A sexta-feira terminou com uma notícia que sacudiu o mundo: ataques dos Estados Unidos e Israel ao Irã. E, como tudo está conectado, essa turbulência lá do outro lado do planeta já está respingando por aqui. A primeira pergunta que vem à cabeça é: como essa crise afeta o meu bolso?

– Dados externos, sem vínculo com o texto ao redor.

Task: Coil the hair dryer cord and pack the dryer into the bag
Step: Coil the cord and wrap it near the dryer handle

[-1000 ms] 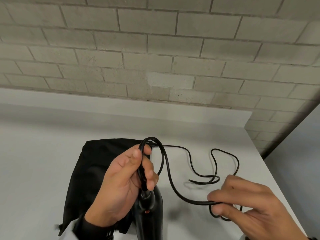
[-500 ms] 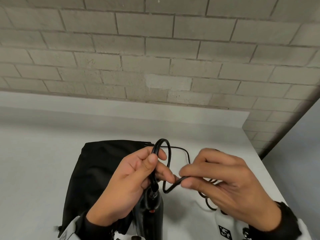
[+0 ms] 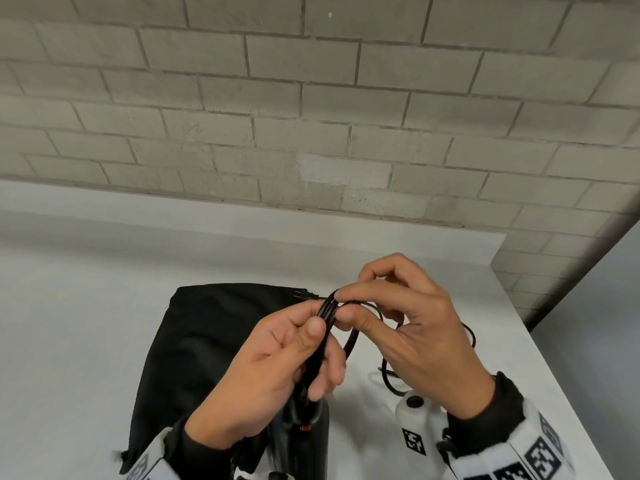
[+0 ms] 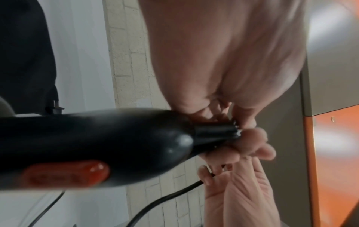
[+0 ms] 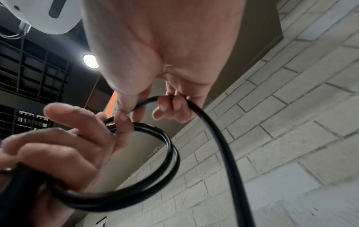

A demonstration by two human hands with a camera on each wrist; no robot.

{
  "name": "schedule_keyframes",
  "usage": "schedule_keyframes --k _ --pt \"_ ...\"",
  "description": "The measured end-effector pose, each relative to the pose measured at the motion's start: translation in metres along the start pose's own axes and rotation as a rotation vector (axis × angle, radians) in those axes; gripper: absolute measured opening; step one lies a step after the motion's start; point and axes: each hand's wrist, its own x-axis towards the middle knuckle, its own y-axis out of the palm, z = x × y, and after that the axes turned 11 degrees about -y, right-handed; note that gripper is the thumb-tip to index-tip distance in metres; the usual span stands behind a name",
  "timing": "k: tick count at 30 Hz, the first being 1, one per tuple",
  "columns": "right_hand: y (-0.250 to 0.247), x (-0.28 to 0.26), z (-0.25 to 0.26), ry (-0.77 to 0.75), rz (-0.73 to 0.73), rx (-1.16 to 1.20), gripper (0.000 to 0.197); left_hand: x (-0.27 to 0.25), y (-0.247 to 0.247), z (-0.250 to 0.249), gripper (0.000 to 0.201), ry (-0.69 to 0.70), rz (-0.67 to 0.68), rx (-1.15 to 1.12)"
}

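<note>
A black hair dryer (image 3: 306, 441) with a red switch (image 4: 66, 173) hangs below my left hand (image 3: 277, 362), which grips a small bundle of looped black cord (image 3: 327, 311) just above the dryer's handle end. My right hand (image 3: 408, 327) pinches the cord at the top of the loops, touching the left fingers. In the right wrist view two cord loops (image 5: 170, 155) curve under the left hand and a loose strand (image 5: 219, 138) trails down. The black bag (image 3: 207, 341) lies flat on the white table behind the left hand. The plug (image 3: 304, 295) lies at the bag's far edge.
The white table (image 3: 69, 323) runs to a grey brick wall (image 3: 311, 116) behind. Its right edge (image 3: 554, 368) drops off close to my right wrist. Slack cord (image 3: 391, 379) lies on the table under the right hand.
My right hand has carried the cord from the table's right side up and left to the left hand, adding another loop to the bundle. The left hand kept its hold.
</note>
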Motion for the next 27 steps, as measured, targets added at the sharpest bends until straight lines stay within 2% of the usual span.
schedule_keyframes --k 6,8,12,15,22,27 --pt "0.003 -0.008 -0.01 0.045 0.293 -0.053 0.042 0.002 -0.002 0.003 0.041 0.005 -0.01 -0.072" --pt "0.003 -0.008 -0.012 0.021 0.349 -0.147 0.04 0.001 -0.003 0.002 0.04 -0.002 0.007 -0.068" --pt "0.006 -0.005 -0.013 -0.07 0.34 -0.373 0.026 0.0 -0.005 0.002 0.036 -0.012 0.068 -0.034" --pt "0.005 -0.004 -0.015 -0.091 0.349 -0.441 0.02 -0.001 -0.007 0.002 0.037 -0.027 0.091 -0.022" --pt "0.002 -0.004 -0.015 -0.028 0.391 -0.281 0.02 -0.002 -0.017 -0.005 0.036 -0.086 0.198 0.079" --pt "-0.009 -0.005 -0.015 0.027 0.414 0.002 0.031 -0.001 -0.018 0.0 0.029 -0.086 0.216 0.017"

Dólar nas alturas, petróleo fervendo

A resposta, como sempre em economia, não é simples, mas vamos por partes. A primeira consequência imediata é a valorização do dólar. Em momentos de incerteza global, investidores do mundo todo correm para a moeda americana, considerada um porto seguro. É o famoso “voo para a qualidade”, como explicou o estrategista-chefe da Avenue, William Alves, ao G1. Ou seja, o pessoal tira o dinheiro de investimentos mais arriscados e compra dólar, o que faz o preço da moeda subir.

E por que um dólar mais caro nos afeta? Simples: boa parte dos produtos que consumimos, desde o combustível até os eletrônicos, tem o preço atrelado à moeda americana. Se o dólar sobe, esses produtos ficam mais caros.

Outro impacto direto é no preço do petróleo. O Irã é o terceiro maior produtor da Opep (Organização dos Países Exportadores de Petróleo), responsável por cerca de 4,5% da oferta global. Qualquer instabilidade na região, como um conflito armado, pode interromper a produção e distribuição, elevando os preços no mercado internacional.

O impacto na bomba de gasolina

É aí que a coisa começa a pesar para o consumidor brasileiro. Gasolina, diesel, gás de cozinha… tudo fica mais caro. E não é só isso: o aumento do petróleo também afeta o setor de transporte, elevando o custo de fretes e, consequentemente, o preço de praticamente tudo que chega às nossas casas.

Para entender a dimensão do problema, basta lembrar que, segundo dados da Agência Internacional de Energia (IEA), o Irã ocupa a nona posição no ranking mundial de produtores de petróleo bruto, superando países como Kuwait e estando próximo de potências como Emirados Árabes Unidos e Brasil.

O governo e o desafio de segurar os preços

O governo brasileiro tem algumas ferramentas para tentar amenizar esses impactos, mas nenhuma delas é uma solução definitiva. Uma das opções é mexer na política de preços da Petrobras (PETR4), que, como estatal, tem um papel importante na regulação do mercado. No entanto, essa decisão é complexa, pois segurar demais os preços pode gerar prejuízos para a empresa e desabastecimento, enquanto liberar os preços totalmente pode pesar demais no bolso do consumidor. Ambas as opções trazem consequências negativas.

Outra medida possível é a alteração de impostos, como o imposto de importação sobre combustíveis. Mas essa é uma decisão que precisa ser muito bem pensada, já que pode ter um impacto significativo na arrecadação do setor público, que já vem se esforçando para manter o superávit.

Eletrônicos na mira?

Não é só a gasolina que pode pesar mais no bolso. A alta do dólar também tende a encarecer produtos importados, como eletrônicos e smartphones. Recentemente, o governo já vinha estudando a possibilidade de rever a política de impostos sobre esses produtos, mas a escalada da crise no Oriente Médio pode acelerar essa discussão.

O que esperar para os próximos meses?

É difícil fazer previsões em um cenário tão incerto, mas a tendência é de que a volatilidade continue alta nos próximos meses. A depender da intensidade e duração do conflito no Oriente Médio, podemos esperar um dólar mais caro, petróleo em alta e, consequentemente, uma pressão maior sobre a inflação. Se a Selic subir, o crédito fica mais caro e o consumo diminui.

Para o consumidor, a dica é pesquisar preços, evitar gastos desnecessários e se preparar para um cenário de aperto no orçamento. Afinal, como diz o ditado, quando a economia espirra lá fora, a gente pega um resfriado aqui.